As I am sure my Editors will confirm, I cannot stand being late. My dear departed Father always reminded me that “timing is everything.” In order to fit in with the publishing deadlines of this illustrious periodical, in what is currently a busy time for me, I sit down to write my column at the last moment. As a result of this (and the reason for this preamble), is to say that I am writing on 11 September. The anniversaries of world events can often colour the judgement of those who impact upon financial markets, though there is no reason why they should. I say this, because it is often difficult to see why markets perform as they do. So many things dictate how markets react that analysing such factors is a full-time job, and a somewhat inexact science.
The real problem is that of sentiment: it is not so much a matter of exactly what events have happened, more importantly what someone – or some people – think about such events.
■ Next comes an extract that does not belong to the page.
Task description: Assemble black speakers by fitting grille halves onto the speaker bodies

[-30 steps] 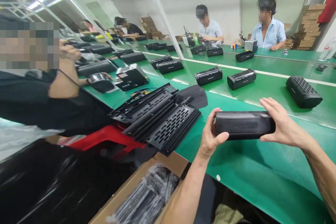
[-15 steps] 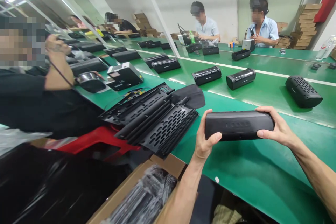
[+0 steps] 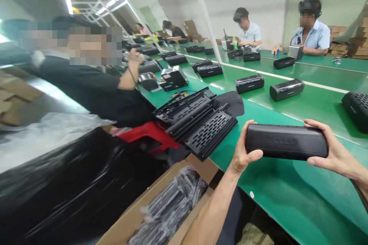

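Close in, at the bottom of my feed, there's an open cardboard box (image 3: 207,167), and clear-wrapped dark parts (image 3: 172,203) are heaped inside it. Black plastic sheeting (image 3: 71,183) spreads out to its left. Just beyond, here's the action: I've got the left hand (image 3: 243,150) clasping one end of a long black case (image 3: 284,141), thumb along the lower edge, and the right hand (image 3: 330,148) gripping the other end the same way. The case is up over the green table (image 3: 276,203), lying lengthwise between the palms, a faint row of marks on the face turned to me.

Left of it, slotted black panels (image 3: 207,130) are stacked at the table's edge, a dark flat piece (image 3: 232,104) right behind them, a red stool (image 3: 149,136) below. Past those sits a co-worker in black (image 3: 115,92), blurred, one arm raised near a boxy device (image 3: 174,78).

Further out, a perforated case (image 3: 358,109) is at the right edge, and two glossy-topped cases (image 3: 286,89) stand along the green surface. At the far side, two people in light shirts (image 3: 316,38) are seated, with stacked cartons (image 3: 360,40) to the right.
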The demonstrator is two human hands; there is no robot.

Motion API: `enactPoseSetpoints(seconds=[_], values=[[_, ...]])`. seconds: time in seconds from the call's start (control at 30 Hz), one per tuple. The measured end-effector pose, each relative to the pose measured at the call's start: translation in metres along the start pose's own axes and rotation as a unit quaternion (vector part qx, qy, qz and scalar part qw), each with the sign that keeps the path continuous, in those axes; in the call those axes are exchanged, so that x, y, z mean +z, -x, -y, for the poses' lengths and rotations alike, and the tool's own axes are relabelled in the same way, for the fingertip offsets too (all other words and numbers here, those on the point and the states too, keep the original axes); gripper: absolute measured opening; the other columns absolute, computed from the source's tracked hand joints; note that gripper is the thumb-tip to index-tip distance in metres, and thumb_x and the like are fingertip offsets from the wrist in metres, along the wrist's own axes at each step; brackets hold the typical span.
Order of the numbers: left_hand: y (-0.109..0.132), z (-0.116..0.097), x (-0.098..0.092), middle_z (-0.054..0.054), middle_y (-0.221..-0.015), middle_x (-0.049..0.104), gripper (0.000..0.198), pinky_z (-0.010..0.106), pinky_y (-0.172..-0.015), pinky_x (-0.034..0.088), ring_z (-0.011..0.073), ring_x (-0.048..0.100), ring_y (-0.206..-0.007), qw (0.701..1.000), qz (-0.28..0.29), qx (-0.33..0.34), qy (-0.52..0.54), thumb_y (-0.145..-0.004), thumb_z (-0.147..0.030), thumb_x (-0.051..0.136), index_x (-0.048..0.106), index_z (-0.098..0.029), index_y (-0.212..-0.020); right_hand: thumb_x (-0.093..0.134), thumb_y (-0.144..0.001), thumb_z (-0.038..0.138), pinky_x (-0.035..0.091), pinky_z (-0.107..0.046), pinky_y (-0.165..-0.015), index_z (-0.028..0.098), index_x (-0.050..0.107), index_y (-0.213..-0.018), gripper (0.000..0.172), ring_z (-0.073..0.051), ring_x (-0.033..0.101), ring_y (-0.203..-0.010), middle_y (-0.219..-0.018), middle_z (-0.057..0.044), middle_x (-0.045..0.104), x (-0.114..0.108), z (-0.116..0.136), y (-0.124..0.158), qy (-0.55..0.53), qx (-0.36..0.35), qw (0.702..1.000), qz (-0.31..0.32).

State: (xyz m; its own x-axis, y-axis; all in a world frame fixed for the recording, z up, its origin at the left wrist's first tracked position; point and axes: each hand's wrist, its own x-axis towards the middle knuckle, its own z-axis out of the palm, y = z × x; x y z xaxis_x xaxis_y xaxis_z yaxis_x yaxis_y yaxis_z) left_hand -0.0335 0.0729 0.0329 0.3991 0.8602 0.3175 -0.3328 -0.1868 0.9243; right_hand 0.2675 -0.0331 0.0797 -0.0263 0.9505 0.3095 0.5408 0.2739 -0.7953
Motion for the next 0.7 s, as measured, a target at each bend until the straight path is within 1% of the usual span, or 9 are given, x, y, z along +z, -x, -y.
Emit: enactPoseSetpoints(seconds=[0.1,0.2,0.27,0.33,0.43,0.5,0.53,0.6,0.7], values=[[0.0,-0.008,0.003,0.011,-0.151,0.052,0.104,0.048,-0.11,0.049,0.0377,0.057,-0.13,1.0,-0.005,0.012,-0.012,-0.065,-0.056,0.09,0.046,-0.028,-0.154,0.083,-0.081,0.061,0.048,-0.044,-0.112,0.035,0.053,-0.145,0.075,-0.037,0.053,-0.142,-0.155,-0.009,0.054,0.003,0.009,0.003,0.022,-0.035,0.998,-0.051],[-0.002,-0.01,0.001,0.011,-0.146,0.057,0.106,0.048,-0.108,0.05,0.0383,0.059,-0.127,1.0,-0.013,0.015,-0.011,-0.064,-0.059,0.09,0.046,-0.026,-0.155,0.085,-0.079,0.059,0.05,-0.041,-0.108,0.035,0.058,-0.139,0.07,-0.036,0.056,-0.137,-0.149,-0.008,0.059,0.005,0.012,0.001,0.018,-0.03,0.997,-0.074],[-0.006,-0.007,-0.003,0.011,-0.143,0.061,0.108,0.051,-0.112,0.048,0.0392,0.059,-0.129,1.0,-0.012,-0.006,-0.008,-0.066,-0.059,0.089,0.043,-0.025,-0.158,0.087,-0.074,0.061,0.053,-0.04,-0.102,0.034,0.061,-0.136,0.073,-0.035,0.061,-0.128,-0.144,-0.008,0.061,0.008,0.007,-0.004,-0.007,0.021,0.997,-0.073],[-0.011,-0.002,-0.008,0.012,-0.144,0.062,0.104,0.052,-0.119,0.042,0.0398,0.057,-0.136,0.999,0.007,-0.039,-0.012,-0.072,-0.06,0.086,0.042,-0.023,-0.159,0.087,-0.069,0.066,0.055,-0.038,-0.093,0.031,0.061,-0.134,0.078,-0.033,0.064,-0.117,-0.137,-0.009,0.064,0.012,-0.003,-0.01,-0.066,0.099,0.991,-0.056],[-0.02,0.005,-0.013,0.013,-0.146,0.064,0.089,0.051,-0.122,0.038,0.0394,0.052,-0.143,0.997,0.03,-0.076,0.0,-0.082,-0.065,0.078,0.052,-0.019,-0.153,0.083,-0.068,0.072,0.055,-0.035,-0.078,0.027,0.057,-0.136,0.085,-0.029,0.067,-0.102,-0.125,-0.01,0.067,0.019,-0.017,-0.017,-0.199,0.223,0.954,-0.019],[-0.027,0.01,-0.012,0.014,-0.137,0.07,0.076,0.049,-0.119,0.041,0.0387,0.056,-0.138,0.996,0.014,-0.087,0.016,-0.085,-0.064,0.073,0.061,-0.016,-0.143,0.082,-0.07,0.071,0.052,-0.032,-0.07,0.026,0.054,-0.138,0.087,-0.026,0.067,-0.093,-0.119,-0.01,0.069,0.023,-0.023,-0.02,-0.252,0.279,0.927,-0.002],[-0.031,0.013,-0.012,0.013,-0.133,0.072,0.071,0.049,-0.117,0.043,0.0379,0.059,-0.134,0.996,0.002,-0.088,0.021,-0.086,-0.063,0.072,0.064,-0.016,-0.138,0.082,-0.07,0.07,0.051,-0.031,-0.068,0.026,0.053,-0.139,0.086,-0.026,0.067,-0.09,-0.117,-0.009,0.07,0.023,-0.026,-0.023,-0.257,0.29,0.922,-0.002],[-0.042,0.023,-0.01,0.012,-0.127,0.073,0.066,0.046,-0.113,0.046,0.0355,0.062,-0.129,0.996,-0.006,-0.083,0.011,-0.085,-0.059,0.07,0.065,-0.015,-0.135,0.081,-0.072,0.069,0.052,-0.032,-0.071,0.027,0.054,-0.137,0.082,-0.026,0.066,-0.094,-0.119,-0.009,0.069,0.021,-0.031,-0.028,-0.226,0.274,0.935,-0.015],[-0.063,0.04,-0.007,0.009,-0.122,0.073,0.063,0.042,-0.105,0.05,0.0303,0.065,-0.118,0.993,0.003,-0.088,-0.077,-0.083,-0.054,0.067,0.063,-0.017,-0.134,0.081,-0.071,0.067,0.053,-0.038,-0.089,0.027,0.057,-0.134,0.079,-0.031,0.063,-0.11,-0.126,-0.009,0.066,0.012,-0.043,-0.037,-0.118,0.19,0.974,-0.036]])
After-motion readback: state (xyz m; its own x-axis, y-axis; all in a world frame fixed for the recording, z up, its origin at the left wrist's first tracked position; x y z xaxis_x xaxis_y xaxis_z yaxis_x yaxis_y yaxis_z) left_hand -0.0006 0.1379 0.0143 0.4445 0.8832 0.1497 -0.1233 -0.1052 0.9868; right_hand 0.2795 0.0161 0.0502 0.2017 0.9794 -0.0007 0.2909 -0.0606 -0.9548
Specific factors will have a bearing on what happens in financial markets: interest rates, national and international issues, energy prices (especially oil), individual company and sector performance, and often the most dramatic factors, fear and greed. Fear of what might happen can have more influence than known factors; when markets are performing well, and conditions are benign, the sheer act of investors wanting a piece of the action creates further demand, and, with limited supply, this demand (or greed) adds to the rise in prices. I have long said that when the broadsheets are full of advertisements, stating how well the Fund Managers looking after your money have performed in the short-term, if you are a little risk-averse, it might be time to look for some bargains elsewhere, or an adjustment, to move your profits into somewhere less volatile.
This said, if you believe in the equity story in the long-term, then put your newspapers in the recycling bin, and get on with life. It is too short, and if you make it shorter by worrying yourself into an early grave over the value of your investments, then de-risk them, and relax!
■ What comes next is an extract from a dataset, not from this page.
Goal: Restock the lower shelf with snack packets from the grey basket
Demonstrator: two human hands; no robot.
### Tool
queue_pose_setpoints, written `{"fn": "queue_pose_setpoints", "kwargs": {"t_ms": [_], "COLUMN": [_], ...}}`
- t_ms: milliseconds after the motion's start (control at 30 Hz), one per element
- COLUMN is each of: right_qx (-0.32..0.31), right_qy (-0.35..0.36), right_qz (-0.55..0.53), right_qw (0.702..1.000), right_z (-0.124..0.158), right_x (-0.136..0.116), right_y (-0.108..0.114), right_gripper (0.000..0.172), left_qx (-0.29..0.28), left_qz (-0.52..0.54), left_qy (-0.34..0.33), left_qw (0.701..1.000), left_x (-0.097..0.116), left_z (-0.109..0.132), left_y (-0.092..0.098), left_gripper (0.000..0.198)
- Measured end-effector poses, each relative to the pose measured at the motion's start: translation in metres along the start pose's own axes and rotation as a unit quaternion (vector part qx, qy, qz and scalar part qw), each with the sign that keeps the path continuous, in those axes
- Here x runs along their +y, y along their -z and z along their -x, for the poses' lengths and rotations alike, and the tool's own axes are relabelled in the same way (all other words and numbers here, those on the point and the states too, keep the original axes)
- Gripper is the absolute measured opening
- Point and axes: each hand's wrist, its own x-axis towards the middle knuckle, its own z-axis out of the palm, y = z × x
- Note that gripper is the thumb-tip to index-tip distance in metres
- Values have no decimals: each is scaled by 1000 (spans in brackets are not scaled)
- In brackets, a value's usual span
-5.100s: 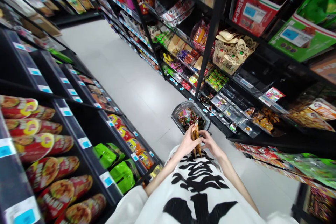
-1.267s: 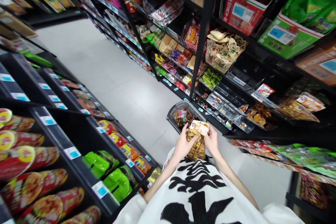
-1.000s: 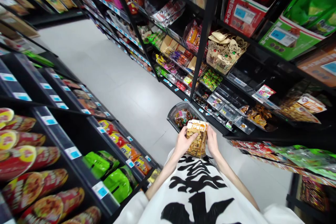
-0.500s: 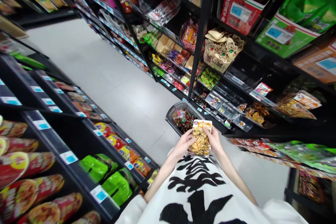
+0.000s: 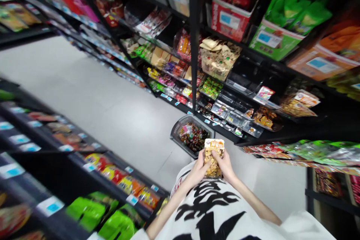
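Two hands (image 5: 200,169) around a snack packet (image 5: 209,154), thumbs (image 5: 218,158) across front

Even, cool white light falls on the pale floor (image 5: 112,101), which carries a soft glossy reflection near mid-frame; the light source itself is out of view. The white shirt (image 5: 157,213) is bright, while the black shelves (image 5: 253,54) on the right sink into deep shadow. Small glints show on the clear plastic bins (image 5: 236,119). Motion blur smears the lower-left noodle packaging (image 5: 12,217) and softens the lettering on the snack packet (image 5: 214,157). Wide-angle distortion tilts and stretches shelving toward the edges.
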Motion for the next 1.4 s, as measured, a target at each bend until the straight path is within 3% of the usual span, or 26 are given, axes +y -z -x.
{"fn": "queue_pose_setpoints", "kwargs": {"t_ms": [67,267,367,467,567,700,867,1100,1200,1300,1400], "right_qx": [21,21,-58,-154,-180,-183,-131,11,88,158,196], "right_qy": [24,74,65,24,3,37,97,165,194,217,220], "right_qz": [3,-20,-50,-44,-25,-49,-18,90,149,213,294], "right_qw": [999,997,995,987,983,981,987,982,966,940,909], "right_z": [4,0,-1,0,2,-1,-9,-17,-19,-17,-11], "right_x": [0,-11,-21,-31,-37,-41,-52,-92,-108,-116,-116], "right_y": [0,11,37,71,101,126,165,261,306,345,376], "right_gripper": [57,56,65,68,71,74,61,35,22,18,26], "left_qx": [-7,49,32,0,-35,-68,-139,-210,-221,-250,-248], "left_qz": [-29,-46,-33,-100,-172,-215,-215,-254,-272,-331,-402], "left_qy": [-8,-3,-2,-29,-70,-118,-165,-213,-246,-294,-365], "left_qw": [1000,998,999,995,982,967,952,920,903,861,803], "left_x": [-4,-25,-24,-14,-3,5,33,127,154,171,187], "left_z": [-1,-19,-26,-32,-39,-53,-79,-120,-145,-173,-202], "left_y": [-5,-21,-27,-32,-40,-57,-86,-153,-189,-231,-276], "left_gripper": [71,85,90,85,75,67,59,44,40,38,37]}}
Since my last column, and the comments therein regarding the FTSE100, it has been shaken by the performance of the Chinese economy and the related markets, having most recently closed down at 6117. An old adage in investing is “sell in May and go away – come back on St. Leger’s day.” This year that may well prove to have been sage advice. My view on the benefits of the long-term holding of stocks remains the same, and if one has a little to spare of the old “hard-earned” then it would appear to be a decent time to invest. This is, however, a risk business and one should never consider investing over a time frame of less than 5 years, and, ideally, substantially longer (unless it is your way of making a living). For the huge majority of us, save for the short-term and invest for the long.
In closing, I’ll return to 11 September to spare a thought for those poor people who were lost in that tragedy, but also to say Happy Birthday to my lovely “No 2 Son” Sam, who was born as the horrors unfolded.
Make the best of the season of mists and mellow fruitfulness and hope for an Indian Summer. I’ll have more to say in December.